Re: Refactoring postmaster's code to cleanup after child exit

From: Noah Misch <noah(at)leadboat(dot)com>
To: Andres Freund <andres(at)anarazel(dot)de>
Cc: Tomas Vondra <tomas(at)vondra(dot)me>, Heikki Linnakangas <hlinnaka(at)iki(dot)fi>, Thomas Munro <thomas(dot)munro(at)gmail(dot)com>, "pgsql-hackers(at)postgresql(dot)org" <pgsql-hackers(at)postgresql(dot)org>
Subject: Re: Refactoring postmaster's code to cleanup after child exit
Date: 2025-03-06 04:49:33
Message-ID: 20250306044933.7a.nmisch@google.com
Views: Raw Message | Whole Thread | Download mbox | Resend email
Thread:
Lists: pgsql-hackers

On Tue, Mar 04, 2025 at 05:50:34PM -0500, Andres Freund wrote:
> On 2024-12-09 00:12:32 +0100, Tomas Vondra wrote:
> > [23:48:44.444](1.129s) ok 3 - reserved_connections limit
> > [23:48:44.445](0.001s) ok 4 - reserved_connections limit: matches
> > process ended prematurely at
> > /home/user/work/postgres/src/test/postmaster/../../../src/test/perl/PostgreSQL/Test/BackgroundPsql.pm
> > line 154.
> > # Postmaster PID for node "primary" is 198592
>
>
> I just saw this failure on skink in the BF:
> https://buildfarm.postgresql.org/cgi-bin/show_log.pl?nm=skink&dt=2025-03-04%2015%3A43%3A23
>
> [17:05:56.438](0.247s) ok 3 - reserved_connections limit
> [17:05:56.438](0.000s) ok 4 - reserved_connections limit: matches
> process ended prematurely at /home/bf/bf-build/skink-master/HEAD/pgsql/src/test/perl/PostgreSQL/Test/BackgroundPsql.pm line 160.
>
>
> > That BackgroundPsql.pm line is this in wait_connect()
> >
> > $self->{run}->pump()
> > until $self->{stdout} =~ /$banner/ || $self->{timeout}->is_expired;
>
> A big part of the problem here imo is the exception behaviour that
> IPC::Run::pump() has:
>
> If pump() is called after all harnessed activities have completed, a "process
> ended prematurely" exception to be thrown. This allows for simple scripting
> of external applications without having to add lots of error handling code at
> each step of the script:
>
> Which is, uh, not very compatible with how we use IPC::Run (here and
> elsewhere). Just ending the test because a connection failed is pretty awful.

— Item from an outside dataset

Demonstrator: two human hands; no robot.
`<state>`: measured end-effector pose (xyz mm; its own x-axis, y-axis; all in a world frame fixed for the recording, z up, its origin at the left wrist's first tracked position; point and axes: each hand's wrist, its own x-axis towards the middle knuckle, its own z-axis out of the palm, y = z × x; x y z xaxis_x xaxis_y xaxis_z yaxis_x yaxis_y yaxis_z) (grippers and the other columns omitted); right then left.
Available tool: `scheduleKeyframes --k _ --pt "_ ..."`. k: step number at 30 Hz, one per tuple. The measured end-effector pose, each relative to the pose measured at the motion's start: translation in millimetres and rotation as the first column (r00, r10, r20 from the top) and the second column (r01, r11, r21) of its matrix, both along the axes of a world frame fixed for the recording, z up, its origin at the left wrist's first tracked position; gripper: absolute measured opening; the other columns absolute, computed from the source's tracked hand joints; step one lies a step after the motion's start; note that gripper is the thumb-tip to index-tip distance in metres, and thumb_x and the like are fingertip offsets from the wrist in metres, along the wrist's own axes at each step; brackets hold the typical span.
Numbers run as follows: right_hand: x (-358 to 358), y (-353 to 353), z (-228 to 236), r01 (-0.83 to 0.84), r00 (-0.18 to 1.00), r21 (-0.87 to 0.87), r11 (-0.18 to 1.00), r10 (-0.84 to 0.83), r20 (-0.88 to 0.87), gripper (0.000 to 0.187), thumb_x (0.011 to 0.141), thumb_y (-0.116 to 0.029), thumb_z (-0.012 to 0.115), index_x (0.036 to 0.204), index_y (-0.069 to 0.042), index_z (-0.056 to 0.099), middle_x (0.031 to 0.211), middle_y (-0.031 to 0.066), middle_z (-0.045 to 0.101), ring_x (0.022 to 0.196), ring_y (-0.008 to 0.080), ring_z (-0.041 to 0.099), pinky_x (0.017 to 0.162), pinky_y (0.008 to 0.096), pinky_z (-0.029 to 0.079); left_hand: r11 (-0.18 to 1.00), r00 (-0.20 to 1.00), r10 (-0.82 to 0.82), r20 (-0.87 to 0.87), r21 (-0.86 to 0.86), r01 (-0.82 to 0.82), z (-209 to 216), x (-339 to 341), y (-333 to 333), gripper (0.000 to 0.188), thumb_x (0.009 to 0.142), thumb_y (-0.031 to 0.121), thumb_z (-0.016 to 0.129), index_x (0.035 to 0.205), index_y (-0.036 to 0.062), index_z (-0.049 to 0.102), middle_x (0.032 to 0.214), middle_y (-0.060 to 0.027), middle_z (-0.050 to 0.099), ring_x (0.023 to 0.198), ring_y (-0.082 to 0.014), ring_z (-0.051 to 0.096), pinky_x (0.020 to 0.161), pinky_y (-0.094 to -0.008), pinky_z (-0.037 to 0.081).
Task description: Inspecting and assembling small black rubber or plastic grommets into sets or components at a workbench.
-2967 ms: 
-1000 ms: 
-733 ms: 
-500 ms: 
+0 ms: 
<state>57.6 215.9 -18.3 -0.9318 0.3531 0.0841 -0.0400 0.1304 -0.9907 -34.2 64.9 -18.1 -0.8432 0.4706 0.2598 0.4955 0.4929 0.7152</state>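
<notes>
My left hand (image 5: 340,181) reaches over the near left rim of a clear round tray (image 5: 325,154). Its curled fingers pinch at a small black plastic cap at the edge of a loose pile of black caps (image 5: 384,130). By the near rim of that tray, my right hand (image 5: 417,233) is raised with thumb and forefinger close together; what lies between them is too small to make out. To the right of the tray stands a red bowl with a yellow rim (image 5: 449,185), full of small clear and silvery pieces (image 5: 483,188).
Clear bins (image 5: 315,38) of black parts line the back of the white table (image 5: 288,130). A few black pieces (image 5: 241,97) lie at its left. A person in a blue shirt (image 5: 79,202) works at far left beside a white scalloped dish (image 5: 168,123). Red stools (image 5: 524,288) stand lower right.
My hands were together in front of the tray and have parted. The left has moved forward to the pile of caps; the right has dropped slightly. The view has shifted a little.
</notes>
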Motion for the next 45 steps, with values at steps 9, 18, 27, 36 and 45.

Historically, I think we've avoided this sort of trouble by doing pipe I/O
only on processes where we feel able to predict when the process will exit.
Commit f44b9b6 is one example (simpler case, not involving pump()). It would
be a nice improvement to do better, since there's always some risk of
unexpected exit.

> This behaviour makes it really hard to debug problems. It'd have been a lot
> easier to understand the problem if we'd seen psql's stderr before the test
> died.
>
> I guess that mean at the very least we'd need to put an eval {} around the
> ->pump() call., print $self->{stdout}, ->{stderr} and reraise an error?

That sounds right.

Officially, you could call ->pumpable() before ->pump(). It's defined as
'Returns TRUE if calling pump() won't throw an immediate "process ended
prematurely" exception.' I lack high confidence that it avoids the exception,
because the pump() still calls pumpable()->reap_nb()->waitpid(WNOHANG) and may
decide "process ended prematurely" based on the new finding. In other words,
I bet there would be a TOCTOU defect in "$h->pump if $h->pumpable".

> Presumably not just in in wait_connect(), but also at least in pump_until()?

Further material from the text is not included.